A slice is a mutable data type that holds a length and a pointer. It can be thought of as a window or a view into a span of data that you can change. It may or may not own the data it points to, and unlike a dynamic array, it is not resizeable. Like an array, the length is always a function of how many units of data that it points to, so if we have a slice of bytes, the length will represent the number of bytes in the slice.

buf := make([]u8, 4) // Allocate a slice of 4 bytes.
l := len(buf) // 4
sz := len(buf) * size_of(u8) // 4

If we have a larger data type, such as a series of runes, then the length will reflect the number of runes and not the number of bytes. A rune in Odin is represented by a signed 32-bit integer.

buf := make([]rune, 4) // Allocate a slice of 4 runes.
l := len(buf) // 4
sz := len(buf) * size_of(rune) // 16

buf in the above code block has a length of 4, but it takes up 16 bytes of memory.

Strings

Strings in Odin are fundamentally slices, yet an important difference is that they are immutable on the surface; their index slots cannot be assigned to with different values. Normally, changing anything about a string requires creating a new string, unless you have access to the underlying buffer.

Where len can be confusing is that an Odin string can be thought of as a slice of bytes that has special iteration properties when using the for x in y construct.

str := "Hellope!"
l := len(str) // 8

uni := "こにちは"
luni := len(uni) // 12

This shows us that Odin’s len reports the byte count of the string, as opposed to the number of codepoints.

However, if we try to iterate the string, we’ll receive the UTF-8 decoded Unicode codepoints as runes with each stage of iteration, along with the byte index:

for r, i in uni {
    fmt.println(r, i)
}
// こ 0
// に 3
// ち 6
// は 9

This won’t be the case if you iterate by index over a string.

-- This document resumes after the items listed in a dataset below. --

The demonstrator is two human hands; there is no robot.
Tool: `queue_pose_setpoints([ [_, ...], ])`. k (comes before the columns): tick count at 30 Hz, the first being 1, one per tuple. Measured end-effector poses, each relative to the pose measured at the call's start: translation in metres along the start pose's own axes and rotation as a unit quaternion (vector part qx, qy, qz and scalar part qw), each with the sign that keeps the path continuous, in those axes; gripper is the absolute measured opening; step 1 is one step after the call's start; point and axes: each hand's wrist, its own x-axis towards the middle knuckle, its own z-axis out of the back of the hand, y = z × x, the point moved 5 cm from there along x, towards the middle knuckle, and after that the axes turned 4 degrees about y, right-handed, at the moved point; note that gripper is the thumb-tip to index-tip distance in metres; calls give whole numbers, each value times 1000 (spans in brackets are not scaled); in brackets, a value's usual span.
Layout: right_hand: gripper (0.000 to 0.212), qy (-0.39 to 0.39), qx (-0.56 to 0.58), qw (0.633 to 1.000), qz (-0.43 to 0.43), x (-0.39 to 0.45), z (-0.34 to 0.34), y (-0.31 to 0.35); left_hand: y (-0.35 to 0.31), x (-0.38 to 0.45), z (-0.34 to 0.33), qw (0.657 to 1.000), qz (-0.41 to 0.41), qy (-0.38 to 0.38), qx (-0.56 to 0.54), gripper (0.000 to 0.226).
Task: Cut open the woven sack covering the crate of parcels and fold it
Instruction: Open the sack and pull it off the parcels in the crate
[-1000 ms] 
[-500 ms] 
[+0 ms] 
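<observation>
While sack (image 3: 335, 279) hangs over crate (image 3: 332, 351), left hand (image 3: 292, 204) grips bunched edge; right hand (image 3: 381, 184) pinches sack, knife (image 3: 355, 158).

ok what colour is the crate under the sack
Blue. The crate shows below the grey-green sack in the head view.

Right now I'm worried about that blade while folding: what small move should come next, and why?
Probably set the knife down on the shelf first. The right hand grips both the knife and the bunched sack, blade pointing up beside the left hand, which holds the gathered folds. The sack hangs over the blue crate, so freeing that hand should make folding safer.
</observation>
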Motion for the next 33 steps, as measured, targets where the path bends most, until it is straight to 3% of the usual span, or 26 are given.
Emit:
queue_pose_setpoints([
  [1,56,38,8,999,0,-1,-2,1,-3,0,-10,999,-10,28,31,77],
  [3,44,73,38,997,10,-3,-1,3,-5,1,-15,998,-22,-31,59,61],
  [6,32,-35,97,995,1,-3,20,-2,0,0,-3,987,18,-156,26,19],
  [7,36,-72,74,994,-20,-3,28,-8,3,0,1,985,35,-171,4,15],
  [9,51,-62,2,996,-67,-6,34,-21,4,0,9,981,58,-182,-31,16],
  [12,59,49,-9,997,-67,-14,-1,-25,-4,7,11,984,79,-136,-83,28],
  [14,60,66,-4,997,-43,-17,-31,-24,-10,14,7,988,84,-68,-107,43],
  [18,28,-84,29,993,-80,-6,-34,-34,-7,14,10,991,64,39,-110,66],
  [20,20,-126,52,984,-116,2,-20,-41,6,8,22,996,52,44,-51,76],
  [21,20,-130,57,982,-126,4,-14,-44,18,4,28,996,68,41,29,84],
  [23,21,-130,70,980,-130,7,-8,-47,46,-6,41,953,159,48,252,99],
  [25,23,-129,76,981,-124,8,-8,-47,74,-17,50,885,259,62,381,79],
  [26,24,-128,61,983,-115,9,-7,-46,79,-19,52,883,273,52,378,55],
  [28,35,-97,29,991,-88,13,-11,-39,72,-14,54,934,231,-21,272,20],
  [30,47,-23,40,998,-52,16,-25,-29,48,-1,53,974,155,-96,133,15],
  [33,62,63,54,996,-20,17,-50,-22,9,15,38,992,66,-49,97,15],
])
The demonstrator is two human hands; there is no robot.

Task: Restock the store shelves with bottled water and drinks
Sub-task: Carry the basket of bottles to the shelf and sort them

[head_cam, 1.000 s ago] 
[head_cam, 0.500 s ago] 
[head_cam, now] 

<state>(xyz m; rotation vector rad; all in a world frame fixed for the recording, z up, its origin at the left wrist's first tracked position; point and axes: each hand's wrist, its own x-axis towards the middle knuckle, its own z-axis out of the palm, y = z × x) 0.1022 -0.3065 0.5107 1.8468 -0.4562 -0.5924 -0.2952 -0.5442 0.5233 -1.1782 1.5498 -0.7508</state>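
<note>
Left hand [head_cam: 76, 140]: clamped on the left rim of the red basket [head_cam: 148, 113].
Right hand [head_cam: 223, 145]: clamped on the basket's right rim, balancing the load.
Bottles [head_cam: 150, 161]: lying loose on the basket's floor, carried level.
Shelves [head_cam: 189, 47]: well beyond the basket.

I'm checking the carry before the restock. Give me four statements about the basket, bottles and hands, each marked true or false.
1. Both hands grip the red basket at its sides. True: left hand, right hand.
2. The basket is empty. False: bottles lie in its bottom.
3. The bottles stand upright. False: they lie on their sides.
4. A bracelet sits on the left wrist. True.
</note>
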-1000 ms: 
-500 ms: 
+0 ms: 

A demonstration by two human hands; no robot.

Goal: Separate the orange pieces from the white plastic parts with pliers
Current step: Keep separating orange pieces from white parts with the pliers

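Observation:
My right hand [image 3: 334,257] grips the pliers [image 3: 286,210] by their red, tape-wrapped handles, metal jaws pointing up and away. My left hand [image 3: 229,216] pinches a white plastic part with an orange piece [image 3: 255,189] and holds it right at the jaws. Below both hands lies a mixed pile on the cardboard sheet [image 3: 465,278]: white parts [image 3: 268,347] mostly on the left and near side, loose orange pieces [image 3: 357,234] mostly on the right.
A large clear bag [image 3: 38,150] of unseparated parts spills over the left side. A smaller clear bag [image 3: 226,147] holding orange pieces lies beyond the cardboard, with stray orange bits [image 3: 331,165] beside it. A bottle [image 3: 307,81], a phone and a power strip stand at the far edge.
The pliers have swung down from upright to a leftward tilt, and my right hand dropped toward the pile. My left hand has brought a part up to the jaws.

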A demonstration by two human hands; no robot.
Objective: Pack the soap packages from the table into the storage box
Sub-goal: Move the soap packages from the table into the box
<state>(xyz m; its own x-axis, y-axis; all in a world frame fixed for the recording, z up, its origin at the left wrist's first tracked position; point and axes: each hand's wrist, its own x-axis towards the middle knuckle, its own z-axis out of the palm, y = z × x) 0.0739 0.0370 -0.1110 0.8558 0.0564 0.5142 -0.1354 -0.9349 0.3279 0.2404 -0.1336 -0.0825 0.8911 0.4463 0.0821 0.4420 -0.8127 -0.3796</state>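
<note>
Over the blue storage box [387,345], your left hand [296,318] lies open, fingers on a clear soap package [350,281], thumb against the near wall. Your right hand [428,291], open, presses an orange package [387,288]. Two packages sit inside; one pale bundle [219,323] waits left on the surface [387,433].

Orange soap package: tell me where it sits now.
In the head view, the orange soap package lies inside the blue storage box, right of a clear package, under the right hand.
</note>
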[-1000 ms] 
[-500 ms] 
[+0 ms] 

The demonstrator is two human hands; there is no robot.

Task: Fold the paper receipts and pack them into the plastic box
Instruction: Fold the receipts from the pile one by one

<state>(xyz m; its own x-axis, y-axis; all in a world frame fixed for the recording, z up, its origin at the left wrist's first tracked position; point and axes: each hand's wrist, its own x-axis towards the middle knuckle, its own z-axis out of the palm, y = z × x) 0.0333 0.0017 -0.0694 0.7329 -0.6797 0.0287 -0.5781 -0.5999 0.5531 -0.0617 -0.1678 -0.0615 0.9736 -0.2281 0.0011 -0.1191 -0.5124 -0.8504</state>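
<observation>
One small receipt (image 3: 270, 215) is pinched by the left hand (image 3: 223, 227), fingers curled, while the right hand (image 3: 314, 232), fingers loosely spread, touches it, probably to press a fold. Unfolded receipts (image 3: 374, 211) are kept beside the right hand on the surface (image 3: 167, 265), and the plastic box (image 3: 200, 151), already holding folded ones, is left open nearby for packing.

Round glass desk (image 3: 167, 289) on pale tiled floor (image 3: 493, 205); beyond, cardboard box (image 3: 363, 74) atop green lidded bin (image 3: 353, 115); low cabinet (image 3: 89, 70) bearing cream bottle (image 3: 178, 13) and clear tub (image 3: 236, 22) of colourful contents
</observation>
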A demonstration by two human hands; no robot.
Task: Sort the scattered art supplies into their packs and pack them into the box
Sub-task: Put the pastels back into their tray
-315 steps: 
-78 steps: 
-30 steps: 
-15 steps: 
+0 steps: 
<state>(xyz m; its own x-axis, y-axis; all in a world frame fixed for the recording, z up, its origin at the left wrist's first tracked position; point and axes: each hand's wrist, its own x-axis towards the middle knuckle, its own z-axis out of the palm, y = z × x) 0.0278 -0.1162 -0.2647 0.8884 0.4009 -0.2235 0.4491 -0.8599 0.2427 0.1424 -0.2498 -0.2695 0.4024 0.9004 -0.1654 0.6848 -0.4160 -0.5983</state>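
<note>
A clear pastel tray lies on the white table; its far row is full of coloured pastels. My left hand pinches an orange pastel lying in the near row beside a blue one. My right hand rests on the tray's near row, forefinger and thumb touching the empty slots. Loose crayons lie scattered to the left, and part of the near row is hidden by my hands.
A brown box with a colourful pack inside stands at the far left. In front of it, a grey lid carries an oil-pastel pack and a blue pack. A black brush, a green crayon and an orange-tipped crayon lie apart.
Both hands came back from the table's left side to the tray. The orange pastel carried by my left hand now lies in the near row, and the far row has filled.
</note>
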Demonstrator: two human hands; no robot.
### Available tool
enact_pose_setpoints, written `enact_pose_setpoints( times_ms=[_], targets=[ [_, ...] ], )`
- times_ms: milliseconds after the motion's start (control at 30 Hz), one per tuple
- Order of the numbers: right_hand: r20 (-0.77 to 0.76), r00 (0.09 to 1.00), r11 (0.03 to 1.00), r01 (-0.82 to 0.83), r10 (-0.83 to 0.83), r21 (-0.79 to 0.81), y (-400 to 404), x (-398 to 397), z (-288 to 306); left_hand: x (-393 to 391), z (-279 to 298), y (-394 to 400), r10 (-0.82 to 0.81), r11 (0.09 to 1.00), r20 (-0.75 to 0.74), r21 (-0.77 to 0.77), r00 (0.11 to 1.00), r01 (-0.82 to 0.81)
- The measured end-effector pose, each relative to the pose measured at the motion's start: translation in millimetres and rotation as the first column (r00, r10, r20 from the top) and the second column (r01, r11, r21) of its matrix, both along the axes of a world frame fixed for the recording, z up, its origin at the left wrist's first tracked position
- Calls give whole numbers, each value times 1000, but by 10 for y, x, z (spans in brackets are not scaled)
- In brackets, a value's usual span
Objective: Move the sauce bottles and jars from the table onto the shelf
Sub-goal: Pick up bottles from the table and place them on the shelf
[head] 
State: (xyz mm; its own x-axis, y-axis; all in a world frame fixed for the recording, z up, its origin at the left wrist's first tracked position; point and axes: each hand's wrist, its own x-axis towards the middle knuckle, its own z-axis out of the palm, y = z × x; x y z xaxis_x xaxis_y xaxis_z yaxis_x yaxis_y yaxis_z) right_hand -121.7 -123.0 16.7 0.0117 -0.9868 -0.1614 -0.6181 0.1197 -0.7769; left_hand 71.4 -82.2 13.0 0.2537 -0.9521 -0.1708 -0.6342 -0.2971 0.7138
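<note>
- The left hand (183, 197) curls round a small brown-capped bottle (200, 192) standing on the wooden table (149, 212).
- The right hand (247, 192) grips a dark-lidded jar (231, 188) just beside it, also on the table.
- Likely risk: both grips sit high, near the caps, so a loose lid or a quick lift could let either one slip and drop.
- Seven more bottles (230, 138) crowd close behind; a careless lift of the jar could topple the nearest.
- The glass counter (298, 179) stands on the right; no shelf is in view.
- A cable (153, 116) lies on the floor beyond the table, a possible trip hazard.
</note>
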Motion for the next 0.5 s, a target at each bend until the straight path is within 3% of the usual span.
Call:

for i := 0; i < len(uni); i += 1 {
    fmt.println(uni[i])
}
// 227
// 129
// 147
// 227
// 129
// 171
// 227
// 129
// 161
// 227
// 129
// 175

fmt.println(typeid_of(type_of(uni[0])))
// u8

As you can see, the string data type in Odin is a slice of u8s or unsigned bytes.

It’s important to keep this in mind when working with strings, as this is the only case in Odin where iteration over a slice-like data type behaves differently from the usual slices or arrays.